Beating the market after cost is a losers game.
The author is trying to tell us that these 2 stocks will match the market if we add them up. For Instance: an investor buys the stock that would beat the market and another buys that would not beat the market adding them together will match the market. However including all those expenses; brokerage commissions, operating fee, marketing fee, management fee an average investor’s return would be lesser than the market. So, this average investor should decrease his or her fees/expenses before anything else.
The Grand Illusion
This chapter tells how the investors emotions effects the return on investments. An investor always want to buy stocks as it’s value has chances to go up but by doing that they go without a large portion of gains. For Example: at the start of 2005 the stock market was at 10,000 , at the start of 2006 stock market was upto 11,000 , which means a 10% of gain. Seeing the increase in the stock market price people start to buy the stock hence the demand increases so does the price, attracting the new investors. Viceversa, in 2007 the matket goes at it’s peak upto 13,000 and then starts to fall and till the start of 2008 it was 11,500. The people at the beginning, earned an annual average of about 4%, while the people who bought only when it was increasing a year later only earned 2% annually.
Taxes Are Costs, Too
This chapter tells about another challenge for the shareholders which was taxes. In this chapter the author compares actively managed mutual funds with index funds in terms of tax payments and reached to the conclusion that index funds are better because the law states that actively managed funds should pay distributions on regular basis of it’s realises capital gains and dividend income each of atleast 90%. However, an index fund is managed just to match the index which requires a tiny amount of active management, so they rarely pay out a distribution and thus rarely incur taxes.

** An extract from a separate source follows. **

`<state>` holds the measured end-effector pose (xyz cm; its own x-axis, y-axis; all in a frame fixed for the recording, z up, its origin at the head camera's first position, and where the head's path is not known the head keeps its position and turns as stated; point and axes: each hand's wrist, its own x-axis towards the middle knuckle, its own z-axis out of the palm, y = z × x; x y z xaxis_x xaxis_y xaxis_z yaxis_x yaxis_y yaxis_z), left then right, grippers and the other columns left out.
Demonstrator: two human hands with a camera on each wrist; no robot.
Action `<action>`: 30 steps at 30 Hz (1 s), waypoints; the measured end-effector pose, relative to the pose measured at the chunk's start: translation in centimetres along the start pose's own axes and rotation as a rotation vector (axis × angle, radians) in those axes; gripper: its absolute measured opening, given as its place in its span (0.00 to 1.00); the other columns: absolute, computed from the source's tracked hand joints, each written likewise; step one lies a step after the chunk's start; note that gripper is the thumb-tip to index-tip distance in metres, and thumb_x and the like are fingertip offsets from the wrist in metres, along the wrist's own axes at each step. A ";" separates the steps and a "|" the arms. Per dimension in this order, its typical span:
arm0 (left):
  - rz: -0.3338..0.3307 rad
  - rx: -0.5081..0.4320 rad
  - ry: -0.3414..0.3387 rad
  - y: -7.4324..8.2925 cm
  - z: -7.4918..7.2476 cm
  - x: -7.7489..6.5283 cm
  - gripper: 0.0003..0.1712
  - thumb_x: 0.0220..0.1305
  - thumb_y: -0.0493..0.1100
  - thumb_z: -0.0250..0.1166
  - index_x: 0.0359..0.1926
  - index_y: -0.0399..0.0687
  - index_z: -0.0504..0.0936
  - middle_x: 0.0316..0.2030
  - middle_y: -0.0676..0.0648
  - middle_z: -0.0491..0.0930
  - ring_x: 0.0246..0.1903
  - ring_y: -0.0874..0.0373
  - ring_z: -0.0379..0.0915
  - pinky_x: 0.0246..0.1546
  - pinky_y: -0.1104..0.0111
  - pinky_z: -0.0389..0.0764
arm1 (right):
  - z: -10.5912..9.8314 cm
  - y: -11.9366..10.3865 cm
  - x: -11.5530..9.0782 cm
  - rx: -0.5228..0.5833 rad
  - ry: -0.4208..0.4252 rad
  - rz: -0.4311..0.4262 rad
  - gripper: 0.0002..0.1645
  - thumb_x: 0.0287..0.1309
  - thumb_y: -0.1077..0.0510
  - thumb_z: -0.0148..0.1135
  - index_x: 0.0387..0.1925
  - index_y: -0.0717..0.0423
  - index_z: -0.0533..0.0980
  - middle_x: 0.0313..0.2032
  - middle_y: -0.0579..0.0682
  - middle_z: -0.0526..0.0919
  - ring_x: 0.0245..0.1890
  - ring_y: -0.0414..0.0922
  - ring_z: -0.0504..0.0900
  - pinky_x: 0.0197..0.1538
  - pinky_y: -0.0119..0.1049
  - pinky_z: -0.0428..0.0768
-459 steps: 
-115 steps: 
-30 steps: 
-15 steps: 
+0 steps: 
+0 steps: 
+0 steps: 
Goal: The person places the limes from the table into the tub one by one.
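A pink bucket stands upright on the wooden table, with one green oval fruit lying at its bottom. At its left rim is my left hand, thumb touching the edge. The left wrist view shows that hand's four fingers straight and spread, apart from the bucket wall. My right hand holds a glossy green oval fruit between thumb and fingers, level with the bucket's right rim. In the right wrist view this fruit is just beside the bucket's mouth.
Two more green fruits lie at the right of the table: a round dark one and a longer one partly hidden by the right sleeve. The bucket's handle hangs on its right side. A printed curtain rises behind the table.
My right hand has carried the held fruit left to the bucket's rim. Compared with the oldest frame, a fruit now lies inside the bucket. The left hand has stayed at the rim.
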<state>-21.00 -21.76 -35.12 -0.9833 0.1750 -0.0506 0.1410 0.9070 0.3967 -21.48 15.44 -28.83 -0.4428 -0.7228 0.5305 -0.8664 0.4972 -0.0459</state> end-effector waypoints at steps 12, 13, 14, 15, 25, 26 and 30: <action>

When The Good Times No Longer Roll
This chapter takes into account the periods of lower returns because we are heading towards such an era and it could also be seen that the returns on mutual fund will reach to 0% more quicker that index fund. Which means there is a period to come in which an investor has more chances to lose money in a mutual managed fund than in an index fund.
Selecting Long Term Winners
In this chapter the author explains the last 35 years of performance of index funds. Index funds which are managed for longer period of time are mostly beaten by the overall stock market. In 35 years of time period, just two percent of market funds are beaten by the less than 1% of the funds per year. Thus, surviving investors growth but none of them are able to defeat them next time.
Yesterday’s Winners, Tomorrow’s Losers
In last few chapters the author has been talking about longterm investments in this chapter he talks about the short term. Short term investments are done to take advantage of certain time of boom in some areas. What about the short term? Obviously, some funds are better poised to take advantage of boom times in certain areas than others. For example, in late 1990s some funds did a great job of increase it’s market value, dominating the market. But then later they collapsed so bad in 2000 to 2002 that there return was not even close to average returns of the market. Investing in a specific area when investing in a short term fund is not a good idea for an investor.
Seeking Advice To Select Funds?
In this chapter the author answers the question that, Do we need to spend money on investment advisor? And the answer is a big “NO.” In fact, mostly the advisors are not that experienced they just advise the investor to collect their ransom when the investor is trapped in their web as explained through a tale in chapter 1. The investor should directly invest their cash themselves into index funds. Because that is more safe.